Exercise prompt:
The complete data, repeated exactly, should form your response.

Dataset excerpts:
···

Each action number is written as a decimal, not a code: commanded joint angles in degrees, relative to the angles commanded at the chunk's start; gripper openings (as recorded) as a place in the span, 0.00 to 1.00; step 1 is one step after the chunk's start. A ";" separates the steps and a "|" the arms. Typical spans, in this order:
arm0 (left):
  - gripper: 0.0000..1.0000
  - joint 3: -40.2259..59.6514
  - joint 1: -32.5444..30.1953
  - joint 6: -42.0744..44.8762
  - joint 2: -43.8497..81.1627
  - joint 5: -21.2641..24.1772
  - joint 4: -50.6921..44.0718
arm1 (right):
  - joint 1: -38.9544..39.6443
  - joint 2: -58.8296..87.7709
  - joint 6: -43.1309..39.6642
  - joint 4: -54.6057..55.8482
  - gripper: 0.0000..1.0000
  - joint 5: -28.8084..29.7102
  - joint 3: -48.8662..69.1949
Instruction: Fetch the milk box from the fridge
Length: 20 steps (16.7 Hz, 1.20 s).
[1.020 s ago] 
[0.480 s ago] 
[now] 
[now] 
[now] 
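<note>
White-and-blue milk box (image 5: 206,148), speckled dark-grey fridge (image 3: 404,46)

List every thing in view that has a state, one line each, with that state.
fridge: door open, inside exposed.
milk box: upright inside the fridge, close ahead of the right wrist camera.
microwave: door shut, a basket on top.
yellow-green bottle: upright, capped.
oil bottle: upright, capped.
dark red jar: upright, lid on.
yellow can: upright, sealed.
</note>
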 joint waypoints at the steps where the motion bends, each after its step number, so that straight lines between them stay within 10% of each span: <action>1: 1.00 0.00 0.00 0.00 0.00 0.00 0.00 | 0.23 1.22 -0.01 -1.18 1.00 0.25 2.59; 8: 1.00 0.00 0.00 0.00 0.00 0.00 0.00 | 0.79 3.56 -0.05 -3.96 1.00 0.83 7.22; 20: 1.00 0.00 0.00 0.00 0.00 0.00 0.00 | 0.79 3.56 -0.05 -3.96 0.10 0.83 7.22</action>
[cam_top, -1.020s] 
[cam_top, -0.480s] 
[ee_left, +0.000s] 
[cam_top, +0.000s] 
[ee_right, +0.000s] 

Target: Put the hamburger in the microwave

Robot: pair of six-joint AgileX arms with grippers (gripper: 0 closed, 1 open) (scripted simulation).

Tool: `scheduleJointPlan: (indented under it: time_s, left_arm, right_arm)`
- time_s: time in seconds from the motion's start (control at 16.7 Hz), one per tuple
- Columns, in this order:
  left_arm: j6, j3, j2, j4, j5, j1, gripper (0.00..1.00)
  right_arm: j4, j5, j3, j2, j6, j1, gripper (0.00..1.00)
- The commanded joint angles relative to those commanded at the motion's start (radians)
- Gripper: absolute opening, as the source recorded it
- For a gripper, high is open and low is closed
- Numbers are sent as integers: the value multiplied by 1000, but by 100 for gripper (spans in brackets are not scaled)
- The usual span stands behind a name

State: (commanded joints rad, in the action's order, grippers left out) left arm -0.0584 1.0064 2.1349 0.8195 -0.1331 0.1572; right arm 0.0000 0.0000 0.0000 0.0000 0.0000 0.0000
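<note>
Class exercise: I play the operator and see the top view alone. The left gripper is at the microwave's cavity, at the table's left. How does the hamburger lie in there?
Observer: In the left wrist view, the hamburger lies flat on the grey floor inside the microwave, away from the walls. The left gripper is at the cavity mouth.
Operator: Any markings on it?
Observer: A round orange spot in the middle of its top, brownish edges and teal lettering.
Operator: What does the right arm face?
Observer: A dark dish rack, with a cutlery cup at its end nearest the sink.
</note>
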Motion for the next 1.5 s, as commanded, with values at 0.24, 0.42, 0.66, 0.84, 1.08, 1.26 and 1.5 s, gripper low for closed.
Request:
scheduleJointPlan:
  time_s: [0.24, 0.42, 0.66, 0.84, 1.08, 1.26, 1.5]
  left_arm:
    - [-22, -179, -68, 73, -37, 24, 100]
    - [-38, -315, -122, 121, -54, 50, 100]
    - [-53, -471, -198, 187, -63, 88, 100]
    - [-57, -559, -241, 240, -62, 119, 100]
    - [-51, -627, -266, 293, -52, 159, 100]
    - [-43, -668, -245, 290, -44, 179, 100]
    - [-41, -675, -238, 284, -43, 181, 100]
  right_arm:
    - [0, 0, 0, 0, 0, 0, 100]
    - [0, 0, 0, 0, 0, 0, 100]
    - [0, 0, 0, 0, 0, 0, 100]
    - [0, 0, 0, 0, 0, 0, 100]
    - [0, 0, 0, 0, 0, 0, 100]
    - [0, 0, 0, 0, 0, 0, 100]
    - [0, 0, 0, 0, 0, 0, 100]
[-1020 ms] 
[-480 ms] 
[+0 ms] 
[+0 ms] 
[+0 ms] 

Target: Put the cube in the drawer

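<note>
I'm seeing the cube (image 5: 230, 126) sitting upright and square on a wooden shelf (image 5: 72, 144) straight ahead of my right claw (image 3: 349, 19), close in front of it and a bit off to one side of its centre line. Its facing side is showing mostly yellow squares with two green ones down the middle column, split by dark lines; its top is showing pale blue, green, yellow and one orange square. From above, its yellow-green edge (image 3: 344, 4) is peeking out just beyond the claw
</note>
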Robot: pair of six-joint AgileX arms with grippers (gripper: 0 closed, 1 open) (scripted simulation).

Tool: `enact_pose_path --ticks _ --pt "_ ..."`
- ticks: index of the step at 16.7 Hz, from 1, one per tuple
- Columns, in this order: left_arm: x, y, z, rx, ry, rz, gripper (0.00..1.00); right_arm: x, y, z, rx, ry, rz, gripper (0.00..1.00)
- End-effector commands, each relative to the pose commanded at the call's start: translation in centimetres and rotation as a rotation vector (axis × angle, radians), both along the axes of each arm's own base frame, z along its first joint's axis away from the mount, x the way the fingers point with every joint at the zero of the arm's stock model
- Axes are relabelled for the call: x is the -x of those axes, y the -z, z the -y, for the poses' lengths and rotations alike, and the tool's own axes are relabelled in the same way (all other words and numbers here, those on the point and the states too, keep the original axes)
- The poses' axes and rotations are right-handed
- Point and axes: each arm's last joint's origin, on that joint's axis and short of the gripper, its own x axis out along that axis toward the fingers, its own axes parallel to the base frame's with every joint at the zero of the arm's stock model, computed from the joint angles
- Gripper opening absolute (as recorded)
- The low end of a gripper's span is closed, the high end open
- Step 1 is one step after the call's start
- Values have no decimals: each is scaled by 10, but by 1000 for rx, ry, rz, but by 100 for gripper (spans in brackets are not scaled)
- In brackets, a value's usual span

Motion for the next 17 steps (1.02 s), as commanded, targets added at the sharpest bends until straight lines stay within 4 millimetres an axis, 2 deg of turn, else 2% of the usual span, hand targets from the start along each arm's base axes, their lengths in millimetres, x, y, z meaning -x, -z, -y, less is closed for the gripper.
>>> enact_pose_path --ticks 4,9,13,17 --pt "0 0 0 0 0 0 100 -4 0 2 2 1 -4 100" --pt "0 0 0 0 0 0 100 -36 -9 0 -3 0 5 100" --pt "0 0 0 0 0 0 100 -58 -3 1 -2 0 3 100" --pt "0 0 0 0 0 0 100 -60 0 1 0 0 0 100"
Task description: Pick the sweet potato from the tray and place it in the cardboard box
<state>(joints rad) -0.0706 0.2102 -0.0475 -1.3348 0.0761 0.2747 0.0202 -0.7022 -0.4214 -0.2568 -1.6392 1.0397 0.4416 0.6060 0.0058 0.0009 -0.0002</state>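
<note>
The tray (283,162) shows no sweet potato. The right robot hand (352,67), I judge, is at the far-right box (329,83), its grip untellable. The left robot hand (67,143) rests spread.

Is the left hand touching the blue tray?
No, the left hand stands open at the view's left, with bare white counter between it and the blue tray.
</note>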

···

Expected output:
Each action number is written as a decimal, not a code: commanded joint angles in degrees, relative to the angles commanded at the chunk's start; gripper openings (as recorded) as a place in the span, 0.00 to 1.00; step 1 is one step after the chunk's start. A ";" separates the steps and a "|" the arms. Typical spans, in this order:
arm0 (left):
  - gripper: 0.0000..1.0000
  - joint 3: -40.2259..59.6514
  - joint 1: -32.5444..30.1953
  - joint 6: -42.0744..44.8762
  - joint 2: -43.8497..81.1627
  - joint 5: -21.2641..24.1772
  - joint 4: -50.6921..44.0718
arm1 (right):
  - joint 1: -38.9544..39.6443
  - joint 2: -58.8296..87.7709
  - joint 6: -43.1309..39.6642
  - joint 4: -54.6057..55.8482
  - gripper: 0.0000..1.0000
  - joint 5: -28.8084..29.7102
  - joint 3: -48.8662..69.1949
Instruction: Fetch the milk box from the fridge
Length: 20 steps (16.7 Hz, 1.20 s).
[1.020 s ago] 
[0.480 s ago] 
[now] 
[now] 
[now] 
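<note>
White-and-blue milk box (image 5: 206,148), speckled dark-grey fridge (image 3: 404,46)

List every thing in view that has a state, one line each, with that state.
fridge: door open, inside exposed.
milk box: upright inside the fridge, close ahead of the right wrist camera.
microwave: door shut, a basket on top.
yellow-green bottle: upright, capped.
oil bottle: upright, capped.
dark red jar: upright, lid on.
yellow can: upright, sealed.
</note>
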 joint waypoints at the steps where the motion bends, each after its step number, so that straight lines between them stay within 10% of each span: <action>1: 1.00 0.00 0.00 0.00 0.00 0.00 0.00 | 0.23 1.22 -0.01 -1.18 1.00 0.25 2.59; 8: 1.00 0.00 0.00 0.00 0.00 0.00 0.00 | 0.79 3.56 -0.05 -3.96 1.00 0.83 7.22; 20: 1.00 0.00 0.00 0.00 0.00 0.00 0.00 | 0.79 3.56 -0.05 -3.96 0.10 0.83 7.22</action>
[cam_top, -1.020s] 
[cam_top, -0.480s] 
[ee_left, +0.000s] 
[cam_top, +0.000s] 
[ee_right, +0.000s] 

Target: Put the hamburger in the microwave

Robot: pair of six-joint AgileX arms with grippers (gripper: 0 closed, 1 open) (scripted simulation).

Tool: `scheduleJointPlan: (indented under it: time_s, left_arm, right_arm)`
- time_s: time in seconds from the motion's start (control at 16.7 Hz), one per tuple
- Columns, in this order:
  left_arm: j6, j3, j2, j4, j5, j1, gripper (0.00..1.00)
  right_arm: j4, j5, j3, j2, j6, j1, gripper (0.00..1.00)
- The commanded joint angles relative to those commanded at the motion's start (radians)
- Gripper: absolute opening, as the source recorded it
- For a gripper, high is open and low is closed
- Numbers are sent as integers: the value multiplied by 1000, but by 100 for gripper (spans in brackets are not scaled)
- The usual span stands behind a name

State: (commanded joints rad, in the action's order, grippers left out) left arm -0.0584 1.0064 2.1349 0.8195 -0.1331 0.1572; right arm 0.0000 0.0000 0.0000 0.0000 0.0000 0.0000
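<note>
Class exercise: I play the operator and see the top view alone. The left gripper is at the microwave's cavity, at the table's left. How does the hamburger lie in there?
Observer: In the left wrist view, the hamburger lies flat on the grey floor inside the microwave, away from the walls. The left gripper is at the cavity mouth.
Operator: Any markings on it?
Observer: A round orange spot in the middle of its top, brownish edges and teal lettering.
Operator: What does the right arm face?
Observer: A dark dish rack, with a cutlery cup at its end nearest the sink.
</note>
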Motion for the next 1.5 s, as commanded, with values at 0.24, 0.42, 0.66, 0.84, 1.08, 1.26 and 1.5 s, gripper low for closed.
Request:
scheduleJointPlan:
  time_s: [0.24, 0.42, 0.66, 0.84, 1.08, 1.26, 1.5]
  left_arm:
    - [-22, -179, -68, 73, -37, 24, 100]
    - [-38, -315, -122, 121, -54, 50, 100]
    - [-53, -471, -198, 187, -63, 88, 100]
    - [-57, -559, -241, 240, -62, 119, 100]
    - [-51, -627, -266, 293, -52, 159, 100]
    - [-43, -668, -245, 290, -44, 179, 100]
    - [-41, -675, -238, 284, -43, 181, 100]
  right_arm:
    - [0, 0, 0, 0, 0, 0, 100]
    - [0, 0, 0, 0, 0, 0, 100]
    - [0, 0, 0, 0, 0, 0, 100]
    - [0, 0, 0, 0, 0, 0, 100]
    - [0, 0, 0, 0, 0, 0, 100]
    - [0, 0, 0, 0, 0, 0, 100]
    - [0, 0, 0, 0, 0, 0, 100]
[-1020 ms] 
[-480 ms] 
[+0 ms] 
[+0 ms] 
[+0 ms] 

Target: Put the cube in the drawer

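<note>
I'm seeing the cube (image 5: 230, 126) sitting upright and square on a wooden shelf (image 5: 72, 144) straight ahead of my right claw (image 3: 349, 19), close in front of it and a bit off to one side of its centre line. Its facing side is showing mostly yellow squares with two green ones down the middle column, split by dark lines; its top is showing pale blue, green, yellow and one orange square. From above, its yellow-green edge (image 3: 344, 4) is peeking out just beyond the claw
</note>
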Robot: pair of six-joint AgileX arms with grippers (gripper: 0 closed, 1 open) (scripted simulation).

Tool: `enact_pose_path --ticks _ --pt "_ ..."`
- ticks: index of the step at 16.7 Hz, from 1, one per tuple
- Columns, in this order: left_arm: x, y, z, rx, ry, rz, gripper (0.00..1.00); right_arm: x, y, z, rx, ry, rz, gripper (0.00..1.00)
- End-effector commands, each relative to the pose commanded at the call's start: translation in centimetres and rotation as a rotation vector (axis × angle, radians), both along the axes of each arm's own base frame, z along its first joint's axis away from the mount, x the way the fingers point with every joint at the zero of the arm's stock model
- Axes are relabelled for the call: x is the -x of those axes, y the -z, z the -y, for the poses' lengths and rotations alike, and the tool's own axes are relabelled in the same way (all other words and numbers here, those on the point and the states too, keep the original axes)
- The poses' axes and rotations are right-handed
- Point and axes: each arm's last joint's origin, on that joint's axis and short of the gripper, its own x axis out along that axis toward the fingers, its own axes parallel to the base frame's with every joint at the zero of the arm's stock model, computed from the joint angles
- Gripper opening absolute (as recorded)
- The low end of a gripper's span is closed, the high end open
- Step 1 is one step after the call's start
- Values have no decimals: each is scaled by 10, but by 1000 for rx, ry, rz, but by 100 for gripper (spans in brackets are not scaled)
- In brackets, a value's usual span

Motion for the next 17 steps (1.02 s), as commanded, targets added at the sharpest bends until straight lines stay within 4 millimetres an axis, 2 deg of turn, else 2% of the usual span, hand targets from the start along each arm's base axes, their lengths in millimetres, x, y, z meaning -x, -z, -y, less is closed for the gripper.
>>> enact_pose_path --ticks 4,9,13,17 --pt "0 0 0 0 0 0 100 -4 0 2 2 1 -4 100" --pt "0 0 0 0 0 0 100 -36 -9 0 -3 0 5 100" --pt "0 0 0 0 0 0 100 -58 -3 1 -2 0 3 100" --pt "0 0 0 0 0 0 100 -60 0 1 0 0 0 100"
Task description: Pick the sweet potato from the tray and place it in the cardboard box
<state>(joints rad) -0.0706 0.2102 -0.0475 -1.3348 0.0761 0.2747 0.0202 -0.7022 -0.4214 -0.2568 -1.6392 1.0397 0.4416 0.6060 0.0058 0.0009 -0.0002</state>
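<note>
The tray (283,162) shows no sweet potato. The right robot hand (352,67), I judge, is at the far-right box (329,83), its grip untellable. The left robot hand (67,143) rests spread.

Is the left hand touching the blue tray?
No, the left hand stands open at the view's left, with bare white counter between it and the blue tray.
</note>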

There is no more output for this exercise.